> [Task brief]: Repeat the stretch of entries below from the line with "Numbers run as" through the line with "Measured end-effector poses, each". Include both ends and add nothing.

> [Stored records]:
# # #

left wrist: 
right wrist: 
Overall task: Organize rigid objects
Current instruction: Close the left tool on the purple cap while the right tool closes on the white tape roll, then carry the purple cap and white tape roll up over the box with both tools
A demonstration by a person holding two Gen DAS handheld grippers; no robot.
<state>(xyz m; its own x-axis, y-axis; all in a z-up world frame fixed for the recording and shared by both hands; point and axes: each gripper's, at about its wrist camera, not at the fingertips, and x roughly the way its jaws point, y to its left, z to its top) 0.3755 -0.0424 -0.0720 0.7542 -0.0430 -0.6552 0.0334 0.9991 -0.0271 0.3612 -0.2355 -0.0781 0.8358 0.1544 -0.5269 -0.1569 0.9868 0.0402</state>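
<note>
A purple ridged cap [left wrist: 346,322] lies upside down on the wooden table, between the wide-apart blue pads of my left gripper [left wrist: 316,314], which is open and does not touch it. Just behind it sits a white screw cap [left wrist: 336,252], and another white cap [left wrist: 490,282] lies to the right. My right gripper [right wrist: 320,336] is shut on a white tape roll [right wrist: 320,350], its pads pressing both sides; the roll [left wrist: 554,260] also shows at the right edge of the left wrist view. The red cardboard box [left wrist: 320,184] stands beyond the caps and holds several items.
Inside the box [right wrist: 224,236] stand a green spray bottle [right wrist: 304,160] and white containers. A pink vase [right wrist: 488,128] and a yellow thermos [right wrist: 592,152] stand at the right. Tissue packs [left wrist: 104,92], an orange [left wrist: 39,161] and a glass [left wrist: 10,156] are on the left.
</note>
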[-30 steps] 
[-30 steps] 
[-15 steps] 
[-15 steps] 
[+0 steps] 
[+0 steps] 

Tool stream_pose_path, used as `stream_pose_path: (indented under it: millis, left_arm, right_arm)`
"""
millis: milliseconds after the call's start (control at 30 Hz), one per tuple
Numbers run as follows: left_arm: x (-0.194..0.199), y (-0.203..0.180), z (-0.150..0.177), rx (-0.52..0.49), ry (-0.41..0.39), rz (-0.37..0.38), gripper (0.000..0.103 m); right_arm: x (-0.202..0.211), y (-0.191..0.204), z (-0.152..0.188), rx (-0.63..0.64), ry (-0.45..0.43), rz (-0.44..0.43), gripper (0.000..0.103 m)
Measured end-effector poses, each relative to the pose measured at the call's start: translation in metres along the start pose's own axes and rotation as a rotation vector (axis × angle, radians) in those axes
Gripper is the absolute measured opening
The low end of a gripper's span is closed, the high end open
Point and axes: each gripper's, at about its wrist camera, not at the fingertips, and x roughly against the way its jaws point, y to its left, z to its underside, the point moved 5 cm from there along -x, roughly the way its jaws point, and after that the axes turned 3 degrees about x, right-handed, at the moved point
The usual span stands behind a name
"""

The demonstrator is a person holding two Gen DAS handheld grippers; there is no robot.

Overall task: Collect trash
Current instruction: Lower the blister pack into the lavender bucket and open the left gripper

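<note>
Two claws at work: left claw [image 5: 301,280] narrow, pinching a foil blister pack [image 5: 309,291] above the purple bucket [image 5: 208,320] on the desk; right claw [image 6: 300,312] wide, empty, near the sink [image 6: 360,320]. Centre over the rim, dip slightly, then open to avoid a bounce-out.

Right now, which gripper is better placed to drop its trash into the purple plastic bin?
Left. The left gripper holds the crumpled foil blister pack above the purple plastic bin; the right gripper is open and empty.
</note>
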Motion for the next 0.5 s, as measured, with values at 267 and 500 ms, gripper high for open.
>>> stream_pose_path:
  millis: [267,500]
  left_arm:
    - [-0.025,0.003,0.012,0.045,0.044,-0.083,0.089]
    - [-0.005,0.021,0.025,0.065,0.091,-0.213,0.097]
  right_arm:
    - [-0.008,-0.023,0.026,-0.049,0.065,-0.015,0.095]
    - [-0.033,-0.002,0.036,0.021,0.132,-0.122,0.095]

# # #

> [Result of the task]:
Numbers run as follows: left_arm: x (-0.194..0.199), y (-0.203..0.180), z (-0.150..0.177), rx (-0.52..0.49), ry (-0.41..0.39), rz (-0.37..0.38), gripper (0.000..0.103 m); right_arm: x (-0.202..0.211), y (-0.191..0.204), z (-0.152..0.188), rx (-0.63..0.64), ry (-0.45..0.43), rz (-0.44..0.43), gripper (0.000..0.103 m)
Measured end-effector poses, each relative to the pose measured at the call's start: translation in metres along the start pose's own axes and rotation as a rotation vector (axis × angle, radians) in those axes

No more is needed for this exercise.